All of which makes Ride or Die feel like a less successful version of Fast Five. That film took what was at the time a series of four tonally distinct, loosely connected Fast & Furious films and willed them into a coherent franchise with some timeline shenanigans and heaps of charisma. The Bad Boys movies, however, do not have as much raw material to fashion into a modern engine of perpetual cinema. They have Will Smith and Martin Lawrence, and one very good callback involving Marcus’ son-in-law, Reggie (Dennis Greene). That’s about it.

Detective Marcus Burnett lies in SWAT gear against cover as an equally kitted-out Mike Lowrey gives him a pep talk in Bad Boys: Ride or Die
Photo: Frank Masi/Columbia Pictures

Most of the fault can arguably be laid at the feet of Chris Bremner and Will Beall’s script, which is poorly paced and chock-full of clichés. (It’s kind of hard to keep your composure when Joe Pantoliano, in a pitch-perfect imitation of Princess Leia Organa, leaves the Bad Boys a recorded message calling them “my only hope.”) Smith and Lawrence gamely deliver some pretty terrible jokes, and the supporting cast that returns from Bad Boys for Life is sturdy enough for government work, even while working with such uninspired material.

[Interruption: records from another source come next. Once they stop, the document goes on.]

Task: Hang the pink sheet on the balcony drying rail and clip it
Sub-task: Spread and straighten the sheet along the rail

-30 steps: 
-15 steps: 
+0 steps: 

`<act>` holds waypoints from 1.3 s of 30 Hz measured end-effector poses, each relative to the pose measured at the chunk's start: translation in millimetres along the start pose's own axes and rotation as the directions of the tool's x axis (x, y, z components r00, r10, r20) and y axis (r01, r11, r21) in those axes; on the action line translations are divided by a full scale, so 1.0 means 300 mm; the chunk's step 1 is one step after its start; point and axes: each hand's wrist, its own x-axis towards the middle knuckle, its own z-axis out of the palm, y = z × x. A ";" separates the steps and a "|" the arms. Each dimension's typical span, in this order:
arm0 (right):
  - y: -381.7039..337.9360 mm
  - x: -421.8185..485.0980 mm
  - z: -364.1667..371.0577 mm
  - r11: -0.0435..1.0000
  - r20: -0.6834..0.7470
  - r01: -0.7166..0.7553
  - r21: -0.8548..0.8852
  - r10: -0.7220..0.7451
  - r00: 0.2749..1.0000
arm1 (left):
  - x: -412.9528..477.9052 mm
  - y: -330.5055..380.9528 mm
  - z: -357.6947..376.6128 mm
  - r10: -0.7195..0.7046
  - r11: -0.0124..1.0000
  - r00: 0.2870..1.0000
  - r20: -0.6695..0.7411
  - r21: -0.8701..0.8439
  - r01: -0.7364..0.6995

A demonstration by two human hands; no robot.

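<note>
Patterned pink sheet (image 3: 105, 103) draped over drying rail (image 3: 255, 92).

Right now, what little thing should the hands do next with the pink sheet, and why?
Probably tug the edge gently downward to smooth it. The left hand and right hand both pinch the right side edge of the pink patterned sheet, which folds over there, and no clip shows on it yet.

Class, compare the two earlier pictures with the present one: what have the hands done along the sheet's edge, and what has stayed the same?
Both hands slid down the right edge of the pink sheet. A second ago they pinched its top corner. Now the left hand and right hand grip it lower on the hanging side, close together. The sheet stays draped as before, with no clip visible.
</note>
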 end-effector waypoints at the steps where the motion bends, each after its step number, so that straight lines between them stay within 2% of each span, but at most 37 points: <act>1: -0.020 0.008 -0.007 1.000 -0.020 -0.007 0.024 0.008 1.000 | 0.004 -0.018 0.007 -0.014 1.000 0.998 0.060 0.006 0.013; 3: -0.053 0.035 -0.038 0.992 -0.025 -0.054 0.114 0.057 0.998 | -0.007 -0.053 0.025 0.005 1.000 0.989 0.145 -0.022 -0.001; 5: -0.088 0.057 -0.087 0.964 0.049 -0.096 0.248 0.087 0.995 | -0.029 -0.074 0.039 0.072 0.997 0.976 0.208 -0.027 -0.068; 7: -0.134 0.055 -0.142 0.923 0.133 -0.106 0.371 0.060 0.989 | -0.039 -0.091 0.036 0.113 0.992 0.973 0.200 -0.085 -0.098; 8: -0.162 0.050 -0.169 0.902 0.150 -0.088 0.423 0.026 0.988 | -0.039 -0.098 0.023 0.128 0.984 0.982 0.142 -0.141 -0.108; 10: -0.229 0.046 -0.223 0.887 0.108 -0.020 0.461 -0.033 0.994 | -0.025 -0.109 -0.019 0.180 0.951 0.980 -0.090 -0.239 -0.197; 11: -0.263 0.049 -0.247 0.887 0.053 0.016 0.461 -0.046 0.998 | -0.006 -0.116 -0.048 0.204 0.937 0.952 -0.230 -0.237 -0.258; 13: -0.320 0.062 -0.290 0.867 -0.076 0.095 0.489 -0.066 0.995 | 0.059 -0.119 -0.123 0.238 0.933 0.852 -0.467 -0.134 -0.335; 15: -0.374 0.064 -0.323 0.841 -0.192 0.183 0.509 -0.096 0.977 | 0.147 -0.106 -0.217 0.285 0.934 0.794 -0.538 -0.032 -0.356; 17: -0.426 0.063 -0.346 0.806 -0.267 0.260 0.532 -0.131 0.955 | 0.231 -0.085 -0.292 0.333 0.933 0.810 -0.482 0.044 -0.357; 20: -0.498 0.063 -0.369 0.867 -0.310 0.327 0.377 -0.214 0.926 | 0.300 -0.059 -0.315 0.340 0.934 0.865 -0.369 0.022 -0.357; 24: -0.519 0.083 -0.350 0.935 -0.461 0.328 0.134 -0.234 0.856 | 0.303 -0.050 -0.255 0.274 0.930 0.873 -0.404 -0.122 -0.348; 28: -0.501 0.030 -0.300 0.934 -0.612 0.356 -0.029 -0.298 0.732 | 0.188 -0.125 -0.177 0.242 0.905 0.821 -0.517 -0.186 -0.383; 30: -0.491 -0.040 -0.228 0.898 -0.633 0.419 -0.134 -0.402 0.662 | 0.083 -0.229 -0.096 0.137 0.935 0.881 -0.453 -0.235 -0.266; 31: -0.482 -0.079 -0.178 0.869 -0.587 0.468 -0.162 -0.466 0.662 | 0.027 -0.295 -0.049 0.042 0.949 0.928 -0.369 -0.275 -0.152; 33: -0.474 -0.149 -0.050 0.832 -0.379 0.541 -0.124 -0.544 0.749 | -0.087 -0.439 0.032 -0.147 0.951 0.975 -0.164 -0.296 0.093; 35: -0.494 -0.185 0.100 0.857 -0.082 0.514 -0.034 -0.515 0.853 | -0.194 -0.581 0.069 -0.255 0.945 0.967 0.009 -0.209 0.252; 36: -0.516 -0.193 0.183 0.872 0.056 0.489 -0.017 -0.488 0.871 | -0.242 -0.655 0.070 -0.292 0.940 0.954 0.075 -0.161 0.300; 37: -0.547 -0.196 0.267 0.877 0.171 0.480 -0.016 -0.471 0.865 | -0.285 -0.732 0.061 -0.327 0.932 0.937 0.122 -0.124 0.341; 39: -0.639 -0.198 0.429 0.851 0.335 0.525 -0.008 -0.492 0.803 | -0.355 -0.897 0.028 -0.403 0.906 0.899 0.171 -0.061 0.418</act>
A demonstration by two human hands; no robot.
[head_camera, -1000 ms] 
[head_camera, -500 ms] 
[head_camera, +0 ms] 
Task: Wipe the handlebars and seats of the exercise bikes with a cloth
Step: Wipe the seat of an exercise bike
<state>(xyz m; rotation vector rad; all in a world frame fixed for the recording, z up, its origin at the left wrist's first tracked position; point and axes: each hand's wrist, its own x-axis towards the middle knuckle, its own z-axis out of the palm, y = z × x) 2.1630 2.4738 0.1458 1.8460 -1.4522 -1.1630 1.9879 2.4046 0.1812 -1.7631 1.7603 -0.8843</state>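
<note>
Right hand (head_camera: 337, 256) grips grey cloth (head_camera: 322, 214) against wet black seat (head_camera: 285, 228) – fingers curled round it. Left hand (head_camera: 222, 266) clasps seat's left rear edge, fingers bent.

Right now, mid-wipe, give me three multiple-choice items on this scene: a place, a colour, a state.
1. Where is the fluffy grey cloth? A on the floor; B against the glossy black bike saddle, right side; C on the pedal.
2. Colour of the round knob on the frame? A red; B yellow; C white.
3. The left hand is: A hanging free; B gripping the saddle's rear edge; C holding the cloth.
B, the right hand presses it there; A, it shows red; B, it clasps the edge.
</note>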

El Arbi and Fallah’s direction is the brightest aspect of Ride or Die. The pair has leveled up since Bad Boys for Life, showing themselves as eager students of Bayhem, happy to deploy camera work as exciting as the shootouts it captures. Frenetic drone shots zoom through gunfire, cameras pivot over the barrel of a gun, and nothing ever, ever stays still. It’s a bit overwhelming: Restrained compared to Bay in their previous effort, they overreach a bit here. Their action shines brightest when it features someone capable of believably kicking ass on screen, like Jacob Scipio, returning as Mike Lowrey’s long-lost son from Bad Boys for Life.

However, the over-the-top shenanigans are all in the service of retrofitting a sprawling franchise over a handful of movies that were never really about strong narrative ties. This is all the more frustrating given the few moments that do get what the Bad Boys movies are about. Like, for example, the third-act shootout where Mike is at his lowest, and it’s on Marcus to motivate him — by shouting the lyrics of Run-DMC’s “Peter Piper” at him.

This is the Bad Boys franchise operating as it should. It doesn’t need constant callbacks building out an elaborate mythology. It just needs two charismatic guys dishing out jokes of varying quality. It needs an irresponsible amount of gunfire. And it needs hell-yeah moments like this one, where Martin Lawrence yells that he needs a “big bad wolf in the neighborhood,” and the audience can yell “Not bad meaning BAD, but bad meaning GOOD” right back.

Bad Boys: Ride or Die premieres in theaters Friday, June 7.